◆ What this task involves: Look below for the line containing "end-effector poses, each" and the line containing "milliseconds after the"; repeat exactly those two lines and all lines between them, and nothing else.

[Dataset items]

=== Section Start ===

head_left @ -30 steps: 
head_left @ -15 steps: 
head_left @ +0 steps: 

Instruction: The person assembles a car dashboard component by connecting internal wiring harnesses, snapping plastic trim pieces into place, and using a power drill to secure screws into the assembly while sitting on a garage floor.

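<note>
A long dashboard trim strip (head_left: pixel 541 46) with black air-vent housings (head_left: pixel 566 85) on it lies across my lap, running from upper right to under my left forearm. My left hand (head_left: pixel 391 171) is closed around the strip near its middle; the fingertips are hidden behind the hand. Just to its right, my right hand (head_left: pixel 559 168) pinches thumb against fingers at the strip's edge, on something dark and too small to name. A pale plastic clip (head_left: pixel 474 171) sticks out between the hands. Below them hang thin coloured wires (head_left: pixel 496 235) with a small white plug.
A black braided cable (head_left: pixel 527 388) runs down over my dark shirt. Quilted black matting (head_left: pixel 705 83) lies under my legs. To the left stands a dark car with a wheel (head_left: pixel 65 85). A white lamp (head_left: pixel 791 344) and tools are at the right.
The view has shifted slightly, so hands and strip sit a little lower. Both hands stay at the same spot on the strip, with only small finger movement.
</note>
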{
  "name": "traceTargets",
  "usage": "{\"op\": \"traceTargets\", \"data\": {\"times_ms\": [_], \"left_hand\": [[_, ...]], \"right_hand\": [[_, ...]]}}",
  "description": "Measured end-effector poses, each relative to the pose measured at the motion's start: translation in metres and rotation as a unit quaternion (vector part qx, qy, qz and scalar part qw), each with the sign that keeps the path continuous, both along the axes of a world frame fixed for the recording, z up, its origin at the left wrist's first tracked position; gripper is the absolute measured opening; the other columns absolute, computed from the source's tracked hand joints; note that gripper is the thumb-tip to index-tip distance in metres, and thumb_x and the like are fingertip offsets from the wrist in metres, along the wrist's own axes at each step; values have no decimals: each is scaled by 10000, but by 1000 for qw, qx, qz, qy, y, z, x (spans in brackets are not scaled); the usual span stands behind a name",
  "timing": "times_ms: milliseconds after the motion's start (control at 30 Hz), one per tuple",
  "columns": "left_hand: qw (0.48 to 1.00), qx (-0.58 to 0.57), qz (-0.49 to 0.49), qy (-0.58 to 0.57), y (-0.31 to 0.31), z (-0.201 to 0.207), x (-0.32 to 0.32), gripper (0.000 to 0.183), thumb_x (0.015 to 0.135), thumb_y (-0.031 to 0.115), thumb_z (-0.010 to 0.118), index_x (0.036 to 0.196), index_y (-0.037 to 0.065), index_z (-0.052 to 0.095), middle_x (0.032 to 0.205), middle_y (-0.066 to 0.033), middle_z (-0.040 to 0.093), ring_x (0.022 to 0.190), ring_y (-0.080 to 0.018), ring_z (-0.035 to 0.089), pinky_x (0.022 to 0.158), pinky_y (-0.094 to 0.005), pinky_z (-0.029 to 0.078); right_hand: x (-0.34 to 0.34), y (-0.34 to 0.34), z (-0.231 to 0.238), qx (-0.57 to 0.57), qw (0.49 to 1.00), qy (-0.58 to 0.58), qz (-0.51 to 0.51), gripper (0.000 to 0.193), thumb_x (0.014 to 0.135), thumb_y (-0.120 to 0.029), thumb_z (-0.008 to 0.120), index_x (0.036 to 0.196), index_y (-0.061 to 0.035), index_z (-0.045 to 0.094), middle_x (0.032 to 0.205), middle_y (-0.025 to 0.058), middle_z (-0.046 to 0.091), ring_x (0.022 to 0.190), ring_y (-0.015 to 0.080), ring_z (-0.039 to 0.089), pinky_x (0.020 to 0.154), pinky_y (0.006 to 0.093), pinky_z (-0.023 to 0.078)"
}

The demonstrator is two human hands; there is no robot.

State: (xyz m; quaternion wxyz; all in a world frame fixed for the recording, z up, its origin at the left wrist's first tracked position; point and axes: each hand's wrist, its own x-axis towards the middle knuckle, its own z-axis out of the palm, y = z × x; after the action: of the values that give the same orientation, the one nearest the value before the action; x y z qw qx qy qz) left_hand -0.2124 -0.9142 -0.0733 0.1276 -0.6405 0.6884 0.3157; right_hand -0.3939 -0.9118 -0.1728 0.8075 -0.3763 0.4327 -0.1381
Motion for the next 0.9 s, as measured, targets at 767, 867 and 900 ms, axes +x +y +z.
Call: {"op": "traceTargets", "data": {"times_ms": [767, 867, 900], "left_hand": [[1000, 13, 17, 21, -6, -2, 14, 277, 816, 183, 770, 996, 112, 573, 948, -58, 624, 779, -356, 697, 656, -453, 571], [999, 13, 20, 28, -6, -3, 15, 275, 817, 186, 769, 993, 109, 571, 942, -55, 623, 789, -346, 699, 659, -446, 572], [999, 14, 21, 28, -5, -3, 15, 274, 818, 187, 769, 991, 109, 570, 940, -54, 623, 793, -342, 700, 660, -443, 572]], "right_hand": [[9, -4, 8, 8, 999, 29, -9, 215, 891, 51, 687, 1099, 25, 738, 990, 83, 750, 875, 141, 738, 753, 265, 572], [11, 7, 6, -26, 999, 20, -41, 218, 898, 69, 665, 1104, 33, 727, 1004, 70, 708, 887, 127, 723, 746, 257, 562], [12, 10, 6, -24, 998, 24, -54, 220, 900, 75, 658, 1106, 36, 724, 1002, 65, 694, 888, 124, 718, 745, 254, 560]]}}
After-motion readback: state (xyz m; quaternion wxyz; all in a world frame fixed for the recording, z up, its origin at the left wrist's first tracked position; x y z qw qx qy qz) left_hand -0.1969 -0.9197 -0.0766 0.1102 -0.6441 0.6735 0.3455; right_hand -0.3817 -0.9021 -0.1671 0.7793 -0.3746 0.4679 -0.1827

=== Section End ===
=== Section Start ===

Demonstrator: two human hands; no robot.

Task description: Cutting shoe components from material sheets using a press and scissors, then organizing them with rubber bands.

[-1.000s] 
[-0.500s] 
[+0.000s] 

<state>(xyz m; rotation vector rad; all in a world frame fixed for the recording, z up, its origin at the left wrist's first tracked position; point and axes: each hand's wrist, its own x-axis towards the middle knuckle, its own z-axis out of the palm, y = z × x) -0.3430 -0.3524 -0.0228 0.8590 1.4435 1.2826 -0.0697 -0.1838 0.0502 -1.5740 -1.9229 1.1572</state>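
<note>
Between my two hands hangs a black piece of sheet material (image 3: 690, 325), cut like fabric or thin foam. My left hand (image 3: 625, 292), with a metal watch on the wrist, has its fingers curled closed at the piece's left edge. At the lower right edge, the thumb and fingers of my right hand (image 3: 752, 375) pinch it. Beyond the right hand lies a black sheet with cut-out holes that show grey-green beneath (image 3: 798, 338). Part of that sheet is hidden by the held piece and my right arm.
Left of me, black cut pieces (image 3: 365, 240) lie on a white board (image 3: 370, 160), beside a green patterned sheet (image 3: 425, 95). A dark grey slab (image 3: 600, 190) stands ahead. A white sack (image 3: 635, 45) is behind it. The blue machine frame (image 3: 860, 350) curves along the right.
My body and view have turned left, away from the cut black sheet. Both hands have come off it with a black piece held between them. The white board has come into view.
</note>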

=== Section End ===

◆ Response to the task:
  "description": "Measured end-effector poses, each relative to the pose measured at the motion's start: translation in metres and rotation as a unit quaternion (vector part qx, qy, qz and scalar part qw), each with the sign that keeps the path continuous, both along the axes of a world frame fixed for the recording, z up, its origin at the left wrist's first tracked position; gripper is the absolute measured opening; the other columns absolute, computed from the source's tracked hand joints; note that gripper is the thumb-tip to index-tip distance in metres, and thumb_x and the like are fingertip offsets from the wrist in metres, along the wrist's own axes at each step; values have no decimals: each is scaled by 10000, but by 1000 for qw, qx, qz, qy, y, z, x (spans in brackets are not scaled); the usual span stands behind a name",
  "timing": "times_ms: milliseconds after the motion's start (control at 30 Hz), one per tuple",

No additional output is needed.